Will you get the experimental vaccine? If you say no, like the majority, will you cave when you can't board a plane without one? Can no longer get certain health benefits? Or send your kids to school?
Where. Is. Your. Line?
Because it seems you have already crossed it many times over as they keep shifting the goalposts.
You are not at their mercy. You don't have to blindly trust, and follow, and obey the rules. You are perfectly free, capable of thinking for yourself, using common sense, being responsible for your health and that of others, even if the relentless media coverage tries to instill fear and render you paralyzed.

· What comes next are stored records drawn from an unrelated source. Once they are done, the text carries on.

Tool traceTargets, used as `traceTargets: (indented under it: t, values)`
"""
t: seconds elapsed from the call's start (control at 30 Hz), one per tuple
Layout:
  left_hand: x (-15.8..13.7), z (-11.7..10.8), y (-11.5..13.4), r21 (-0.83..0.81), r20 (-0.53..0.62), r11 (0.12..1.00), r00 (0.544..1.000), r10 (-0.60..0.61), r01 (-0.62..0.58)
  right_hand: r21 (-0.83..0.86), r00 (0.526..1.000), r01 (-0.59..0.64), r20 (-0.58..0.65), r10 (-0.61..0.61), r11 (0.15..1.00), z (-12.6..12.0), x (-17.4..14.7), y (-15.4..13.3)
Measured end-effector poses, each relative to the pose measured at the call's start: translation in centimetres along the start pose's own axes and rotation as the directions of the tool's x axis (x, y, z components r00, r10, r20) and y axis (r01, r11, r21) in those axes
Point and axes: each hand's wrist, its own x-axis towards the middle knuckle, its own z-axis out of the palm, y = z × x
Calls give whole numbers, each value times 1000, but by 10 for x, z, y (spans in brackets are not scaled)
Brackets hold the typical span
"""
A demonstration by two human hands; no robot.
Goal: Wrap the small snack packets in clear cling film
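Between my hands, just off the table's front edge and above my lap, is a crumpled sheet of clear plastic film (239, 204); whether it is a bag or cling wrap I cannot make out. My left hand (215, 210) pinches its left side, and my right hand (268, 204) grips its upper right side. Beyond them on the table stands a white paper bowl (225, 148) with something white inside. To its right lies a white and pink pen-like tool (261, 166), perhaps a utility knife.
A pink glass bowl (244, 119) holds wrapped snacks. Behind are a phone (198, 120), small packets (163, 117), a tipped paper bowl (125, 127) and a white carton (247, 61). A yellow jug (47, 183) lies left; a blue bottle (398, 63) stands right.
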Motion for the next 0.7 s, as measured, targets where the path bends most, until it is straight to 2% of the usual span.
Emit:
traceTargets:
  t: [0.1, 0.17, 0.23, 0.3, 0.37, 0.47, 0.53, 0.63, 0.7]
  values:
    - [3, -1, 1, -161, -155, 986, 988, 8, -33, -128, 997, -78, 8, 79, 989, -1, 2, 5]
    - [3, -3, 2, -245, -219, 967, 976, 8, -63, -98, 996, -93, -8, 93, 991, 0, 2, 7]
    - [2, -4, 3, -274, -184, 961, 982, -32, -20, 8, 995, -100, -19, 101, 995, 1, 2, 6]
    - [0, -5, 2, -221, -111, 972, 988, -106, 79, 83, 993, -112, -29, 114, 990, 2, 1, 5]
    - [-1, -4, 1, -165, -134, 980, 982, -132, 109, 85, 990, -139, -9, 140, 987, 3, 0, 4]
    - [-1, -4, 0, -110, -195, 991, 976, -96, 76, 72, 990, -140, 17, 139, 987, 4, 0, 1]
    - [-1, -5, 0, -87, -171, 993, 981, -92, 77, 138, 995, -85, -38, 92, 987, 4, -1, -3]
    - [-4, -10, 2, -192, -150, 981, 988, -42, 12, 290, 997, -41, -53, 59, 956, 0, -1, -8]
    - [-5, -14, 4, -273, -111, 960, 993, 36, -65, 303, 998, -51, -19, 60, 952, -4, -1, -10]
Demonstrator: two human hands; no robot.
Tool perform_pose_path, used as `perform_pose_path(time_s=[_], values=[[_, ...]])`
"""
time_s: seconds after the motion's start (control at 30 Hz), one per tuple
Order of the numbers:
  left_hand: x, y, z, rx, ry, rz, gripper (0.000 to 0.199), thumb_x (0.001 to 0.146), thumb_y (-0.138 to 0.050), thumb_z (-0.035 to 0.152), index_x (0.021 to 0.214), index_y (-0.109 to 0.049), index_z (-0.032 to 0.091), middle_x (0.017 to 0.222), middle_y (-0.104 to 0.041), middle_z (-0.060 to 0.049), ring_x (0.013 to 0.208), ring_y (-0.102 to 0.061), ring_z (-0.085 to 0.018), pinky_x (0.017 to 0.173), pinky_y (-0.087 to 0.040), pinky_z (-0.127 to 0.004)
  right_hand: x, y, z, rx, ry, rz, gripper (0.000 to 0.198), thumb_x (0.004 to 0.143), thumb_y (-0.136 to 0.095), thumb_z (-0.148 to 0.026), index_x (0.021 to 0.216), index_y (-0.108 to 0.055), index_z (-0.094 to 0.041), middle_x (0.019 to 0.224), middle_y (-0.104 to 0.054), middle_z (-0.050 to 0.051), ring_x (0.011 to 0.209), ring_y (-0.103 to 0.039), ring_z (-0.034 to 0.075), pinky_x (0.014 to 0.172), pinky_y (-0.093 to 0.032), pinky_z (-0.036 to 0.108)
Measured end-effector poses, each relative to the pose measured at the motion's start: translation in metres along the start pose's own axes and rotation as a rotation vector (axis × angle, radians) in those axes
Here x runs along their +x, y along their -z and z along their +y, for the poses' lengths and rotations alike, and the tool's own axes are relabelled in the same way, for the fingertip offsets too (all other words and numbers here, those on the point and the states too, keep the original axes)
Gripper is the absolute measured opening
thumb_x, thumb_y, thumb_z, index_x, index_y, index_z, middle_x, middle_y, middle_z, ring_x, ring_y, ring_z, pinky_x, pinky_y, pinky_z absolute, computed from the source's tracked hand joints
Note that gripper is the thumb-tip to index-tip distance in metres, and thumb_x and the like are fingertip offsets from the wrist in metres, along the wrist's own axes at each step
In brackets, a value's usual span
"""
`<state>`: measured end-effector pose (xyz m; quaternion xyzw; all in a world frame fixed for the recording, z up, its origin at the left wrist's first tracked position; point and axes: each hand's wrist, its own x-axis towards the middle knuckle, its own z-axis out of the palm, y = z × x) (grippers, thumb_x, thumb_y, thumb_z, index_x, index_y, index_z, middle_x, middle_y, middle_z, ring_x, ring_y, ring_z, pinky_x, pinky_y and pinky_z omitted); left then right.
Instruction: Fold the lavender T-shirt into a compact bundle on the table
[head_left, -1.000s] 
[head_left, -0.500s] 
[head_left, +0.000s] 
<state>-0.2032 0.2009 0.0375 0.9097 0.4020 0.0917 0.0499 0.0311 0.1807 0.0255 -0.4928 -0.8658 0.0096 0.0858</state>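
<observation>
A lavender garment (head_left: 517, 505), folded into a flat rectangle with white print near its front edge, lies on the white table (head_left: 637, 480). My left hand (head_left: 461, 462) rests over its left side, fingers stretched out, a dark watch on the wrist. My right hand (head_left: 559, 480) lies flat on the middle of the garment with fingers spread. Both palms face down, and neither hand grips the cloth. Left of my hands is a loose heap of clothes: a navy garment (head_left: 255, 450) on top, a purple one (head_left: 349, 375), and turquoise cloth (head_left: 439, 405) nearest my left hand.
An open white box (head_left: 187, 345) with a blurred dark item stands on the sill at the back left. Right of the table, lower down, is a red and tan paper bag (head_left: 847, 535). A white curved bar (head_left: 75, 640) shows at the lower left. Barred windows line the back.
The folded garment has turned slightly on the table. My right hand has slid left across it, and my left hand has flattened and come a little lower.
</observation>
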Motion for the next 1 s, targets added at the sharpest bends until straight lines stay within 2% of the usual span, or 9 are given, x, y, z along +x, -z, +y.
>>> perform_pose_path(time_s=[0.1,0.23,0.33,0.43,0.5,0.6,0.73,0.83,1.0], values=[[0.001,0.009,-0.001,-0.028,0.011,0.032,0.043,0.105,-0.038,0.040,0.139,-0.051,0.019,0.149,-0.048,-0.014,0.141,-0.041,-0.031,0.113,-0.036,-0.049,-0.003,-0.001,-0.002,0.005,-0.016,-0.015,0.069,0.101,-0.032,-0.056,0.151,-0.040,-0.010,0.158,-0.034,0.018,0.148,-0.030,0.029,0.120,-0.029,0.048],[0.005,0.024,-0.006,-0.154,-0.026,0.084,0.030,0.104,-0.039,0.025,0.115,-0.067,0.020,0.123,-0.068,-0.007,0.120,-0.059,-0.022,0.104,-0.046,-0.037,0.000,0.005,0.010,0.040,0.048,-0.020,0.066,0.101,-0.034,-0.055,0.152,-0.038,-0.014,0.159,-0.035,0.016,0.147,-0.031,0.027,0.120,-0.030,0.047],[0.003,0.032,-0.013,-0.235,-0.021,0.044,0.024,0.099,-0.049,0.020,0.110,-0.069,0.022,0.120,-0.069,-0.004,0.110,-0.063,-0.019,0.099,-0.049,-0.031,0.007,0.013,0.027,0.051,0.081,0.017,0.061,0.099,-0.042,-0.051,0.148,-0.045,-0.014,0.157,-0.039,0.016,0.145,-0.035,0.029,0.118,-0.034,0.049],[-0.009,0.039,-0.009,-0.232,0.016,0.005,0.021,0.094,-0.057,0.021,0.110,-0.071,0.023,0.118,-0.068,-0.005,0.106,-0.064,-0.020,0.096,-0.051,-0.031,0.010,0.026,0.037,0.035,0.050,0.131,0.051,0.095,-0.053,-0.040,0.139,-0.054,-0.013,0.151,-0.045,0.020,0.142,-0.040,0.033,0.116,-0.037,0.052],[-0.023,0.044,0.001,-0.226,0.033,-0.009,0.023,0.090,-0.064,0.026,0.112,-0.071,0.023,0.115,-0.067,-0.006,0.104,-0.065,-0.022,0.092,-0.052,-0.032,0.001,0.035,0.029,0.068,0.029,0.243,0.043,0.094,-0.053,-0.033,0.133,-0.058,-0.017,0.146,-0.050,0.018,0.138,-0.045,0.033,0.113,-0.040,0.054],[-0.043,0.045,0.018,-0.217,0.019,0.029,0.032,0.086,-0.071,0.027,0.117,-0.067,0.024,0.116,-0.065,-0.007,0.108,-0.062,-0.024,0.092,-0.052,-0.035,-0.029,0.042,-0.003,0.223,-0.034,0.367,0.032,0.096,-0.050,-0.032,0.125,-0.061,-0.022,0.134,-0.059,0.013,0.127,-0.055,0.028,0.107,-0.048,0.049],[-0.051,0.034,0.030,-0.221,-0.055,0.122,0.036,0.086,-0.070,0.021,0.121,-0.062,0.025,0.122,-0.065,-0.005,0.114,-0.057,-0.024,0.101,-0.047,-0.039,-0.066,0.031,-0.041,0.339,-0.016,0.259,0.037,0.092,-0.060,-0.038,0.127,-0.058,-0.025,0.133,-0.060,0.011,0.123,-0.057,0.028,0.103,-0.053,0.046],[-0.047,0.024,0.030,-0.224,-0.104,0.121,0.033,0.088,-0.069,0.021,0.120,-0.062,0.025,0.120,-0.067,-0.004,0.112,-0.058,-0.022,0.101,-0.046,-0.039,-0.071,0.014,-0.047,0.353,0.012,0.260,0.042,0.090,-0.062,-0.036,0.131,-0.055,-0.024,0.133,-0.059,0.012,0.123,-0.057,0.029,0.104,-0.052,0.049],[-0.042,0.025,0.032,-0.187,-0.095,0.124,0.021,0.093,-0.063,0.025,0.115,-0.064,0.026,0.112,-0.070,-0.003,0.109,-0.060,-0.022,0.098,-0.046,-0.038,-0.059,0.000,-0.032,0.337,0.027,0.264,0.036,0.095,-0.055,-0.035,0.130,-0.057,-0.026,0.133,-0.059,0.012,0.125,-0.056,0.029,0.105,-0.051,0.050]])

You are NOT selfish for asking to be treated as a responsible adult. For wanting to be autonomous. For asking that your rights, as written in the Constitution, be preserved. For protecting your body from a vaccine without being punished for it. You are not selfish for wanting to see your aging mother, or long time friends. For wanting to take a stroll at midnight. For living as a free human being.
Ultimately, it comes down to this - you can stay in prison, behind the bars of safety, security, restrictions and rules.
Or you can draw your line, push back and reclaim your freedom.
It will have to be one or the other.
Sandra is a blogger, life coach and activist.